**WORK TO BE COMPLETED**
If a line in the entries below contains "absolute", copy it.

--- DATASET ---

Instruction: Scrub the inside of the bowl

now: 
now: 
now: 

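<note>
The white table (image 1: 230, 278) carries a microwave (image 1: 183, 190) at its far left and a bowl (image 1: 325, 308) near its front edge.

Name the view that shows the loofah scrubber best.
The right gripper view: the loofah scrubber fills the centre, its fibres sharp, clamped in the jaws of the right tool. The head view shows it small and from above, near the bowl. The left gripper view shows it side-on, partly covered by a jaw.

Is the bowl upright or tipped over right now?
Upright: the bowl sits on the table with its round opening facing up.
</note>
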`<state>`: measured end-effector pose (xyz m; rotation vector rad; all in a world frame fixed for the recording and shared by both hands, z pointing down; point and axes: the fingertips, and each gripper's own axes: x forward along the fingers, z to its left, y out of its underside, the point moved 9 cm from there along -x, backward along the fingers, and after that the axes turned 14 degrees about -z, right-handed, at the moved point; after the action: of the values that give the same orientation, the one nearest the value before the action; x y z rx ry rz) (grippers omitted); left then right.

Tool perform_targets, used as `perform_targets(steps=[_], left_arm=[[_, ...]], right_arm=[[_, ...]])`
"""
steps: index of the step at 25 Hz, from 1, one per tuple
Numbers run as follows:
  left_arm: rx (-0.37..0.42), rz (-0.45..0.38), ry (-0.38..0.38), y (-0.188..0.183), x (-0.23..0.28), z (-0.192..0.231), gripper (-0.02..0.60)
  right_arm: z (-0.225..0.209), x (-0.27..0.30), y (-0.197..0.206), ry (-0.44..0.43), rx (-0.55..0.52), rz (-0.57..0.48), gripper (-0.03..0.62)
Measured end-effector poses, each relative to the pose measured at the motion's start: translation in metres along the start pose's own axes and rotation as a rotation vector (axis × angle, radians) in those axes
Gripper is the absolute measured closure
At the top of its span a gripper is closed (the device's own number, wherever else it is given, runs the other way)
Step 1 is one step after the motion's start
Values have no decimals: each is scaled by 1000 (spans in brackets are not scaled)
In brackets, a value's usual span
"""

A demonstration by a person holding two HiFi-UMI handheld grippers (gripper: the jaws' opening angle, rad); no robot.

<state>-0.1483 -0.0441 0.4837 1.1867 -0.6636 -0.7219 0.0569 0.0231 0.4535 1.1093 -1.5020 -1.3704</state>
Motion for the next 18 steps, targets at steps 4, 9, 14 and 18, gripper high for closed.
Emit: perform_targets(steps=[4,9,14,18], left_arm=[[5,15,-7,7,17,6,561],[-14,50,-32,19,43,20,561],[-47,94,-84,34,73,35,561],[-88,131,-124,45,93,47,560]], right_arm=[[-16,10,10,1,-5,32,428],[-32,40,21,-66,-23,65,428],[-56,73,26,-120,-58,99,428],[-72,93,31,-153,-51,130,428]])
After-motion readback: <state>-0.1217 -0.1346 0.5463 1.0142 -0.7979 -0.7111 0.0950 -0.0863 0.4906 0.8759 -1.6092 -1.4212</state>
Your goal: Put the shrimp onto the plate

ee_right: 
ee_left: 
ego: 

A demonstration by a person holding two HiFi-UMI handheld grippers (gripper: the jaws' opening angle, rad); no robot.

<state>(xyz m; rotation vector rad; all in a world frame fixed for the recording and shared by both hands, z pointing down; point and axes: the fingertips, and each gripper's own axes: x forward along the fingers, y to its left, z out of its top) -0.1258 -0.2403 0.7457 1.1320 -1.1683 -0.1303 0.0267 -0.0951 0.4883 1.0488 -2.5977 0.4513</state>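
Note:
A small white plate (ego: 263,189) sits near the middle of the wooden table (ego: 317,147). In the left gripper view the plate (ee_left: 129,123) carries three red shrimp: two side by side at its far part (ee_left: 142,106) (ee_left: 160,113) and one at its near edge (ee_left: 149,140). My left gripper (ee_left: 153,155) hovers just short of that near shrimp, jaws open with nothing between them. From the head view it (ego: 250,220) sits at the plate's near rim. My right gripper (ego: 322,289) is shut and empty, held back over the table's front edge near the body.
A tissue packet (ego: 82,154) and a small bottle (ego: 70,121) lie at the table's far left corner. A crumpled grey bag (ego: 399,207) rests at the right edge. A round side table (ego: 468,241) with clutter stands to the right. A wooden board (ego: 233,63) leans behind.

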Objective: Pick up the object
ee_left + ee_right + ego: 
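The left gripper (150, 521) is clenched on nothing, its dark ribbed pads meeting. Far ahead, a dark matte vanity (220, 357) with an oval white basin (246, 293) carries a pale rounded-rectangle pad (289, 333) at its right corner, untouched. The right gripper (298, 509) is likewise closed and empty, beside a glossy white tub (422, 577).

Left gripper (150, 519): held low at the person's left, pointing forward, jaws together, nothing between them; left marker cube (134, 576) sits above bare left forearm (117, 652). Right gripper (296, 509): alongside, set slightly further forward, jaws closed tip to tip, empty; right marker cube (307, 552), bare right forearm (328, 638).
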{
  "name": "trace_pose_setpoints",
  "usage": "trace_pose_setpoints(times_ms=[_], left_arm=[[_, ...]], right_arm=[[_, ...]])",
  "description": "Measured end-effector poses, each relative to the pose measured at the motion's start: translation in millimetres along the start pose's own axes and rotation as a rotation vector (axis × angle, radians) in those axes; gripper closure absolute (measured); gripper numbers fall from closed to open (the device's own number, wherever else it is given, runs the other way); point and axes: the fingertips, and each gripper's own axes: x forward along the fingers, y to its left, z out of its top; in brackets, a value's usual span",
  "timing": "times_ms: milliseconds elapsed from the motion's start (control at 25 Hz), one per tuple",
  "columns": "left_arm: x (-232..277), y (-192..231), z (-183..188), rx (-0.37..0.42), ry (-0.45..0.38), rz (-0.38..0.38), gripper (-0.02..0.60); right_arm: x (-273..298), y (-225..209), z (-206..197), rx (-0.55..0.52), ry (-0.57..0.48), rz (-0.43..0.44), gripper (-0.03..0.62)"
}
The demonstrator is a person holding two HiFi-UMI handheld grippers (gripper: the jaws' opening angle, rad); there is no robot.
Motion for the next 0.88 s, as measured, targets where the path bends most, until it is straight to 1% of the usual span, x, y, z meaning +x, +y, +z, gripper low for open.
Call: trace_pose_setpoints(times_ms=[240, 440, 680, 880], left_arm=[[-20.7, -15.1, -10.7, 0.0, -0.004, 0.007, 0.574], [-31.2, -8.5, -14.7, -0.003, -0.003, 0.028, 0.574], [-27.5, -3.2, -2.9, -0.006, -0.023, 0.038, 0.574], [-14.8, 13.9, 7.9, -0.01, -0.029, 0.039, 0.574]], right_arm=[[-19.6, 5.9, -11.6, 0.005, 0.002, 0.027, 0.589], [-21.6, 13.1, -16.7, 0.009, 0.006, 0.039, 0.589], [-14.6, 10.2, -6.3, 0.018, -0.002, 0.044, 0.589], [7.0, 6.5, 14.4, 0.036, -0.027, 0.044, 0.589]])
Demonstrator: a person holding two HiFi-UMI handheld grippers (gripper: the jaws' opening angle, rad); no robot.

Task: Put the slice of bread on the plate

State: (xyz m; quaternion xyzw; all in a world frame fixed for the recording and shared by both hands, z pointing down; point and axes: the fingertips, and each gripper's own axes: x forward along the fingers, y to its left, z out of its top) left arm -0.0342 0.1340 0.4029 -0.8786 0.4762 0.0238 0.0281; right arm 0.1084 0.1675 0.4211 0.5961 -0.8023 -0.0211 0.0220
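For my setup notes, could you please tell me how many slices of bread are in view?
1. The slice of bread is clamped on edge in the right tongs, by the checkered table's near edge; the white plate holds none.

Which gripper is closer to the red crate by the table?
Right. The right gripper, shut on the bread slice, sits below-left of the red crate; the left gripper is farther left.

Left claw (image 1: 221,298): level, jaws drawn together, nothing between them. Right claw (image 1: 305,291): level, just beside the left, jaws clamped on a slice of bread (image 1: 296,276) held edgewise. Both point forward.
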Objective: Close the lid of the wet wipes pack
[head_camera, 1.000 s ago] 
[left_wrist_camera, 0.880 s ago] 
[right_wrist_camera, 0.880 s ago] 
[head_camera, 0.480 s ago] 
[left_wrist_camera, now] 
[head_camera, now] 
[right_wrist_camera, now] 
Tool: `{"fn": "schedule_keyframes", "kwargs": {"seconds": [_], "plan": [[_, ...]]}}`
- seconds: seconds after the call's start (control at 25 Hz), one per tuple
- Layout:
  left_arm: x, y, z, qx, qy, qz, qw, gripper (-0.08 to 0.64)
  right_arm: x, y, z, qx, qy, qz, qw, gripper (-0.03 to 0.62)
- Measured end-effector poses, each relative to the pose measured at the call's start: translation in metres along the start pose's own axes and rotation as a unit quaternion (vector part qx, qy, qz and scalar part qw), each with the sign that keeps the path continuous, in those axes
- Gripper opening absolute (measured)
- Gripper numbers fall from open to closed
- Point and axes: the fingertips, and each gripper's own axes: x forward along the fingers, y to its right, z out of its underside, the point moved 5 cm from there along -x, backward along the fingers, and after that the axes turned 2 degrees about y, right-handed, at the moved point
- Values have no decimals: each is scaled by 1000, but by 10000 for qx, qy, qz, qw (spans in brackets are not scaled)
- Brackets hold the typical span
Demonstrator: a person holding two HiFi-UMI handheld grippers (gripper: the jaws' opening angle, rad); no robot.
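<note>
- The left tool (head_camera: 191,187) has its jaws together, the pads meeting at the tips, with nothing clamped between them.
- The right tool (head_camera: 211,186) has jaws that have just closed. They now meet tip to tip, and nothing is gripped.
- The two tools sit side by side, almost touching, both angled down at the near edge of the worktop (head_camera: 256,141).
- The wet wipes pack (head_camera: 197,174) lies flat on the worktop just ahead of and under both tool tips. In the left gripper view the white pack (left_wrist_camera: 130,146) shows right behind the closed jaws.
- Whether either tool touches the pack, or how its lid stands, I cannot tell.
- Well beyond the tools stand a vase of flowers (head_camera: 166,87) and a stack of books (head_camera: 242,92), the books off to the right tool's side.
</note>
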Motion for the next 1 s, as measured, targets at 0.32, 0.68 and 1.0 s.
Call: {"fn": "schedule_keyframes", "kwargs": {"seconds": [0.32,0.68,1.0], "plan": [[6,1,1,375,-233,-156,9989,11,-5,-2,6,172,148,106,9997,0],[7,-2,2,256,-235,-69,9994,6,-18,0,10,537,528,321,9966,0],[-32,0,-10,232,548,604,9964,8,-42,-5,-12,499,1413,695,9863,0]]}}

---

**ANSWER AREA**
Gripper is the absolute measured closure
  "description": "Measured end-effector poses, each relative to the pose measured at the motion's start: translation in millimetres along the start pose's own axes and rotation as a rotation vector (axis × angle, radians) in those axes; gripper closure absolute (measured); gripper numbers fall from closed to open (the device's own number, wherever else it is given, runs the other way); point and axes: the fingertips, and each gripper's own axes: x forward along the fingers, y to its left, z out of its top; in brackets, a value's usual span",
- Gripper opening absolute (measured)

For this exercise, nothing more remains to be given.